One thing to note about the handle h returned from accept is block-buffered by default. For an interactive application you may want to set the buffering mode on the Handle to LineBuffering or NoBuffering, like so:

    hSetBuffering h LineBuffering

The request is handled in a new thread for concurrency. It’s worth mentioning that Haskell forks so-called green threads which are much lighter than normal OS threads and forking hundreds of thousands or even millions is very doable.
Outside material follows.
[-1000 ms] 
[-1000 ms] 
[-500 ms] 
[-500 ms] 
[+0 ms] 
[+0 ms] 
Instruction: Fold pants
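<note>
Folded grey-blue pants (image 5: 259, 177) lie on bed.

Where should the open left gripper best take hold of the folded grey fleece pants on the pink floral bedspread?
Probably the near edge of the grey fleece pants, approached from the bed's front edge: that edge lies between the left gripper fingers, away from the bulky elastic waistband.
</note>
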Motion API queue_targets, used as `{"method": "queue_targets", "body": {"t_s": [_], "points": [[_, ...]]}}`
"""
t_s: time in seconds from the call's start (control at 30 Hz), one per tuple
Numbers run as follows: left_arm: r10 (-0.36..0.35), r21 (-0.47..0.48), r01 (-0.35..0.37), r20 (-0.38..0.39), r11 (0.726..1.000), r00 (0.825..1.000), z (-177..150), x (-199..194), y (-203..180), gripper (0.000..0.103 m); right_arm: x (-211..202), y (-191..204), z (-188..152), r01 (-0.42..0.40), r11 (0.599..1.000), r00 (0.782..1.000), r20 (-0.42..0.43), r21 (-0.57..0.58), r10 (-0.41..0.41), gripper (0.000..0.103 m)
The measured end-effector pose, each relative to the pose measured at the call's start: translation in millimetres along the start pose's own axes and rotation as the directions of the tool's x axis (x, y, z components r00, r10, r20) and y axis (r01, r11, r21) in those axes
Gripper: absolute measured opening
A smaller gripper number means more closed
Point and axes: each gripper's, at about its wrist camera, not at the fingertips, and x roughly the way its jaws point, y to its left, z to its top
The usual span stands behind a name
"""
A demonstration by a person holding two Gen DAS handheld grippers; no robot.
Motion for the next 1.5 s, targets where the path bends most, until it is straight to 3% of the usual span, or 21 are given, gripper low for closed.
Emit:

This way we don’t need to be concerned with thread pools even for highly concurrent servers.

With recursion at the last line of acceptConnection we make sure the server continues to serve new clients after serving the first one.

I always find it best to compile multi-threaded Haskell code with the (-threaded) command parameter which makes sure that if my code is linked to a C code with foreign function interface you don’t lose concurrency.

$ ghc -O2 -threaded --make network-server

By using Haskell you get multi-core support for free, so if you want to distribute the request handling over the cores in your machine you simply execute the server like so. Substitute x in -Nx with the number of cores you want to use.

$ ./network-server +RTS -Nx

As can be seen from the above Haskell is a worthy tool in the concurrent developer’s toolbox and like Clojure it features many paradigms like Software Transactional Memory which help the programmer in the battle with multi-threaded, concurrent programs.